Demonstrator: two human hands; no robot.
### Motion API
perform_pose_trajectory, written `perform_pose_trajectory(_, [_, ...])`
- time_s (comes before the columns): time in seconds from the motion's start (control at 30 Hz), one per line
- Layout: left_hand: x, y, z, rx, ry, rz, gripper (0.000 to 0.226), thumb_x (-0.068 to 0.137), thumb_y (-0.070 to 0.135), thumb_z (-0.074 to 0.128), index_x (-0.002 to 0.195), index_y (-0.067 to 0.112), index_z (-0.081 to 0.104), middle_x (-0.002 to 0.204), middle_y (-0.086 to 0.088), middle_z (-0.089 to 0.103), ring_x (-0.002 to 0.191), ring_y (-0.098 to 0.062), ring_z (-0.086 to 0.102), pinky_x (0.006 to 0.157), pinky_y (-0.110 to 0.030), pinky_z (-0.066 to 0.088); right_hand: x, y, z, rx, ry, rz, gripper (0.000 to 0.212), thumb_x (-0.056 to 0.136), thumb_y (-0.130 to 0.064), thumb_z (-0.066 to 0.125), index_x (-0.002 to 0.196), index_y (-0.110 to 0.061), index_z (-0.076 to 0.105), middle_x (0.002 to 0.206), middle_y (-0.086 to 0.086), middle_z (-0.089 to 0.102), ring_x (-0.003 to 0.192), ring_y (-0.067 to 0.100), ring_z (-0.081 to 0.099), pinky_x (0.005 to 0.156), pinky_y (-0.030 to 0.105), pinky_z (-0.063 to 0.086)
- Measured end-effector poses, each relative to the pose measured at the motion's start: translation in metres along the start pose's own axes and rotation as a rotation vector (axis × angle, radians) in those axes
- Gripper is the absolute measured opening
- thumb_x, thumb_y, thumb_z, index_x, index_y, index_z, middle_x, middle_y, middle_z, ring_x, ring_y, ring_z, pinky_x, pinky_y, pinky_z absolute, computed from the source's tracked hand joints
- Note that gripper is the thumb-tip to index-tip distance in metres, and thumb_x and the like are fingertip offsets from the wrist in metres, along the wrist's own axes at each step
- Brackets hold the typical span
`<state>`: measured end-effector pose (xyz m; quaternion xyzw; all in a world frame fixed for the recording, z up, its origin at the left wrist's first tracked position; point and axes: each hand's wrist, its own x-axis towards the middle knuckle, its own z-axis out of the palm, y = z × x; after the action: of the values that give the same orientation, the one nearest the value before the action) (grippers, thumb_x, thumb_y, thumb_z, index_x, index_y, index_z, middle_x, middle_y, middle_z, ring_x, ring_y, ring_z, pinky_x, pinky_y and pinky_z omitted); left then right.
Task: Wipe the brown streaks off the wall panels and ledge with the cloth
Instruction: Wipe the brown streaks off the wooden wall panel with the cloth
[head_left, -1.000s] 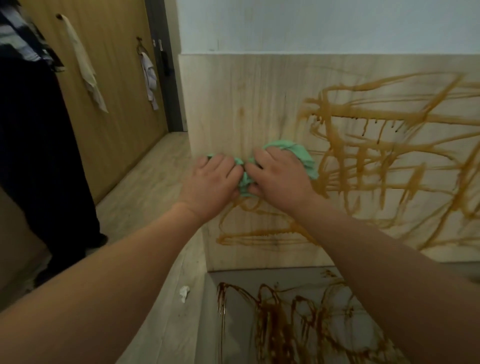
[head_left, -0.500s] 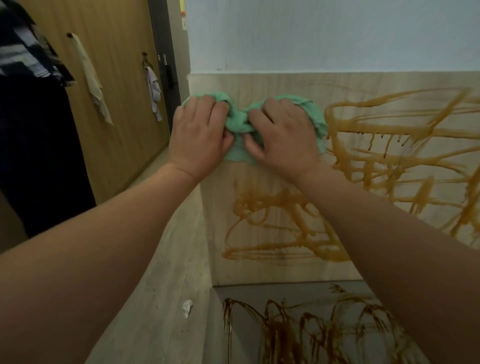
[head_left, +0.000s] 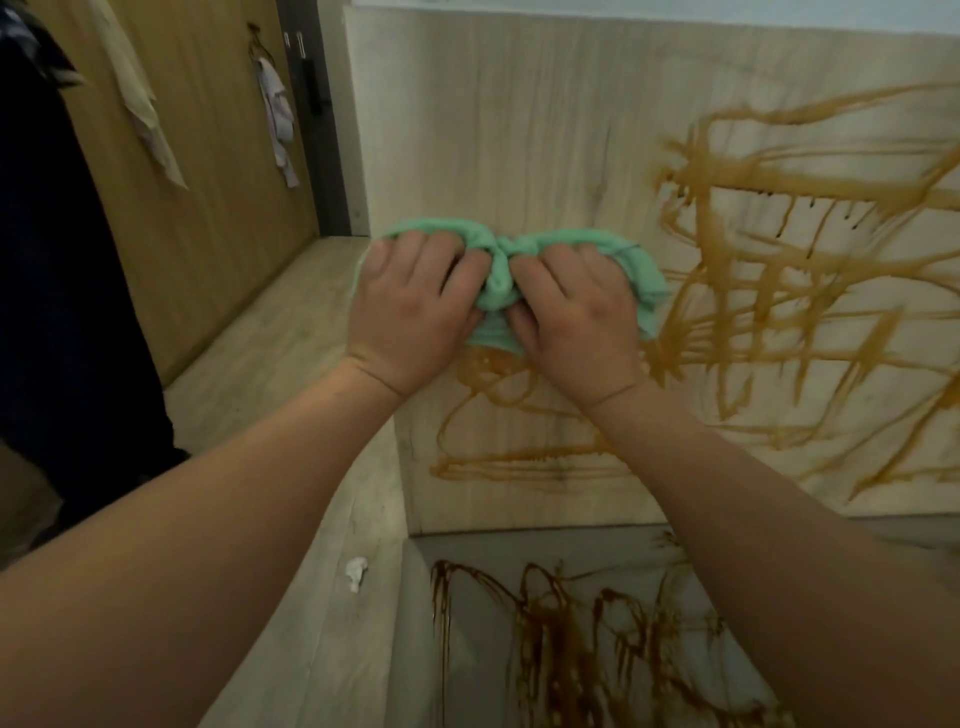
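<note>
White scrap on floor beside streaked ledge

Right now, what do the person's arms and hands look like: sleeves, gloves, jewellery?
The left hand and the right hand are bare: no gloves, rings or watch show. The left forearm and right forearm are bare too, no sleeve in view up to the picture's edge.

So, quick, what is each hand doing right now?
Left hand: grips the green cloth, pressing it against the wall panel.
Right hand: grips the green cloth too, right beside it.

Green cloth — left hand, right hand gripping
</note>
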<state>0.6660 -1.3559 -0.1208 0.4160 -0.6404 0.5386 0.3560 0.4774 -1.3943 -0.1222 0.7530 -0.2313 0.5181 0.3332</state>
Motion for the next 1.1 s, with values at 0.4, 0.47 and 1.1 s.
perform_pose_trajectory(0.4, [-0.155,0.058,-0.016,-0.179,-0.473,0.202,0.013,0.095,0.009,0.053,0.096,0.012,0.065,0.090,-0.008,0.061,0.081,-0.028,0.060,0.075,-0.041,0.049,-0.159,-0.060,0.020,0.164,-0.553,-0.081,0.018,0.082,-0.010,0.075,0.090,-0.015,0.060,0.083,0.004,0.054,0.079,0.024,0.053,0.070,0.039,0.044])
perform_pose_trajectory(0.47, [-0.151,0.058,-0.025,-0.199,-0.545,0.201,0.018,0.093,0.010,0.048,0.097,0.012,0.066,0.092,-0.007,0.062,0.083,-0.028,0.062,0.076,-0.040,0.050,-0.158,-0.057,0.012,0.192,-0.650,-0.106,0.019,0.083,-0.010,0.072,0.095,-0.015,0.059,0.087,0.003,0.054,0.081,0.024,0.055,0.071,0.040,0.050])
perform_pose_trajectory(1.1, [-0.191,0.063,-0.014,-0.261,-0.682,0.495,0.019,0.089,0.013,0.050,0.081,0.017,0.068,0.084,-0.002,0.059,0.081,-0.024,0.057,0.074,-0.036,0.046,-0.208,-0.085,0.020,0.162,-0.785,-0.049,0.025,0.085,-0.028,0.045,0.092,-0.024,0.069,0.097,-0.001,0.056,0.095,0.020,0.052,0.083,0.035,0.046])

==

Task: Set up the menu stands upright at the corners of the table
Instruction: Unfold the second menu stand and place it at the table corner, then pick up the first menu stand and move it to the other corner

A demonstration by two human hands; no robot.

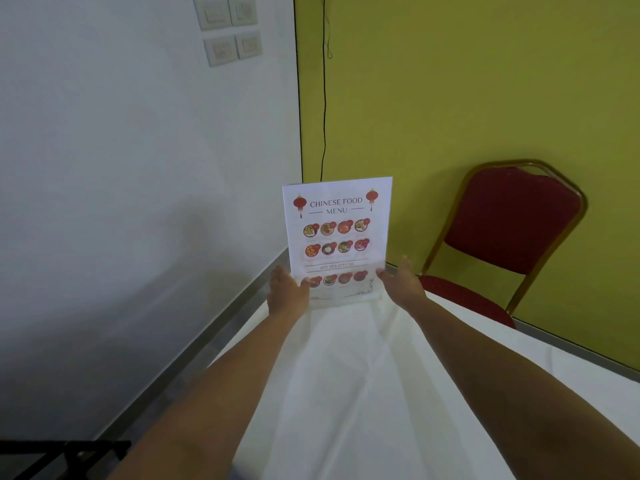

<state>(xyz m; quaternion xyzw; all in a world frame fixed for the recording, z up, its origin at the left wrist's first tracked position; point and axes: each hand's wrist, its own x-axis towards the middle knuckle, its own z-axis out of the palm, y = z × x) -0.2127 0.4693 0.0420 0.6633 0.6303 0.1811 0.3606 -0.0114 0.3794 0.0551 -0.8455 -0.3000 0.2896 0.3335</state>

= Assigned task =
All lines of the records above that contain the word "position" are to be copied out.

= Expected answer =
`<state>`: measured end-effector pose (xyz m; quaternion xyzw; all in a world frame fixed for the recording, z up, its origin at the left wrist's first tracked position; point and axes: each hand's wrist, its own x-axis towards the middle knuckle, its own z-axis out of the palm, y = z × x; after the action: of the values that give the same orientation, the one nearest the value before the action) (grippers, thumb_x, thumb_y, thumb_z, index_x, index_y, index_z, middle_x, middle_y, middle_z, ring_x, ring_y, ring_z, pinky_x, pinky_y and pinky_z omitted); left then right.
<state>(xyz m; quaternion xyzw; all in a world frame fixed for the recording, z up, its origin at the left wrist's first tracked position; point and axes: each hand's wrist, its own x-axis towards the middle knuckle, its own z-axis out of the palm, y = z × x) -0.2127 0.4693 0.0420 0.6633 0.6303 0.1811 0.3606 -0.0114 0.3794 0.0551 -0.8455 -0.3000 0.2896 0.3335</state>

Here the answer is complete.